TO DO ->
Start at the line below containing "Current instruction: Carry" and stop at the line containing "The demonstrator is". Repeat every line of that stretch exactly, and nothing outside it.

● ● ● ●

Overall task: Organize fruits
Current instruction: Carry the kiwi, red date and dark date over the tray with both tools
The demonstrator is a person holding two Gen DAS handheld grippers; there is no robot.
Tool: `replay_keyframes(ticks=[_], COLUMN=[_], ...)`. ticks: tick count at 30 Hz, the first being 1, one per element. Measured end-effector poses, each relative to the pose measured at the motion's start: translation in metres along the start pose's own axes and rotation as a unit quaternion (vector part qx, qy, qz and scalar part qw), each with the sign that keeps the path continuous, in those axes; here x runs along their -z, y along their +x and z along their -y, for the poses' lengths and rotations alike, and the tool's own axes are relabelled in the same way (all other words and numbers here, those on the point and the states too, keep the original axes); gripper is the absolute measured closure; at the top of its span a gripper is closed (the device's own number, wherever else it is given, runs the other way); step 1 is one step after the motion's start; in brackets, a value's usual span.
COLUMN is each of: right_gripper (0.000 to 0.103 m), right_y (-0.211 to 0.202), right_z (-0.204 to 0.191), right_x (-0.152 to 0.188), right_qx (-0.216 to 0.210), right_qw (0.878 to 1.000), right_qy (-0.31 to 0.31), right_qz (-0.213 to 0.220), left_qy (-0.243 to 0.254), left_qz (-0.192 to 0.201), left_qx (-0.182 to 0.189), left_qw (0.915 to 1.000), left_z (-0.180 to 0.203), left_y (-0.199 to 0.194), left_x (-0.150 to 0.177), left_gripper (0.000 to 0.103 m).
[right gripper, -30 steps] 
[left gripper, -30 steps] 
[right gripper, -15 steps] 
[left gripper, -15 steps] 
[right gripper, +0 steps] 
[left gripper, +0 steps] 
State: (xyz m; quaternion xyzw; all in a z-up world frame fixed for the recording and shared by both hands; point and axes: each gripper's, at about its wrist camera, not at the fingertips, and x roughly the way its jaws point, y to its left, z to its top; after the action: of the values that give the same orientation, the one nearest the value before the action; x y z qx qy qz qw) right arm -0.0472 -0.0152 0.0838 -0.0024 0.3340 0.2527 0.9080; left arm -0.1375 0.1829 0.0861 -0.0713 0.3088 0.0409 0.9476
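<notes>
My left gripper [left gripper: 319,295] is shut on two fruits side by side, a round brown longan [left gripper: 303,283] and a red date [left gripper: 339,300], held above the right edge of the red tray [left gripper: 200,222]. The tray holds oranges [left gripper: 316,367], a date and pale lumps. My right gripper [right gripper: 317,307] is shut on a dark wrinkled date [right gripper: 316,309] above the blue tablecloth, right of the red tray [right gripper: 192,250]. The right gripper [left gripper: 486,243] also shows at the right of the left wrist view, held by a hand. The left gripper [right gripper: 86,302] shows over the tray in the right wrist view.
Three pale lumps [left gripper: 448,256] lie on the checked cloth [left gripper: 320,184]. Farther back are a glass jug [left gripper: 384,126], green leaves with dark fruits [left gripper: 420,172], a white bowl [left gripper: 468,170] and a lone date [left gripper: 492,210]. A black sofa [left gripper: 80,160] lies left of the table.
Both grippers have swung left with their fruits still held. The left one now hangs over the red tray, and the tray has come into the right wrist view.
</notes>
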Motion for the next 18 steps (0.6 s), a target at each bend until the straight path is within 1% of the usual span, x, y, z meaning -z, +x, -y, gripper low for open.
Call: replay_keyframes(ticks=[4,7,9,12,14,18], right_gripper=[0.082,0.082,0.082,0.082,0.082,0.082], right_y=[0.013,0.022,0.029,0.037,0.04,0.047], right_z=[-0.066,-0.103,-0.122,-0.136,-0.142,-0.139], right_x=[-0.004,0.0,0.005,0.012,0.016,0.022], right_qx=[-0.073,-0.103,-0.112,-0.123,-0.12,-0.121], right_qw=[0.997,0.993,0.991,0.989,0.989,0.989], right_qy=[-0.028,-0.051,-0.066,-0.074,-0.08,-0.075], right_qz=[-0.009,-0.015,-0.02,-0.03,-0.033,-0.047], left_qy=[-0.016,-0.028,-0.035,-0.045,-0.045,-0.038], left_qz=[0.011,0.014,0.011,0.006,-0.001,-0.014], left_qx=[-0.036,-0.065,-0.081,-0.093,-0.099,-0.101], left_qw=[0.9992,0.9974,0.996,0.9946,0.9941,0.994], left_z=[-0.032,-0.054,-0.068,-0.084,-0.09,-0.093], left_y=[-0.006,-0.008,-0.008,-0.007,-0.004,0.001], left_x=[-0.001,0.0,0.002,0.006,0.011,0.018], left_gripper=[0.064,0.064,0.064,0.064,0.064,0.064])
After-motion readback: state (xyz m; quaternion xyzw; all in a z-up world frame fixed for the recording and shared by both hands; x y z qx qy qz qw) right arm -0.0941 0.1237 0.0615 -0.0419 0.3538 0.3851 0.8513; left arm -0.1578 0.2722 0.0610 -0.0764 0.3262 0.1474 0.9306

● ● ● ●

EXERCISE ANSWER ->
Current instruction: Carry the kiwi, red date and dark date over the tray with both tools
The demonstrator is a person holding two Gen DAS handheld grippers; there is no robot.

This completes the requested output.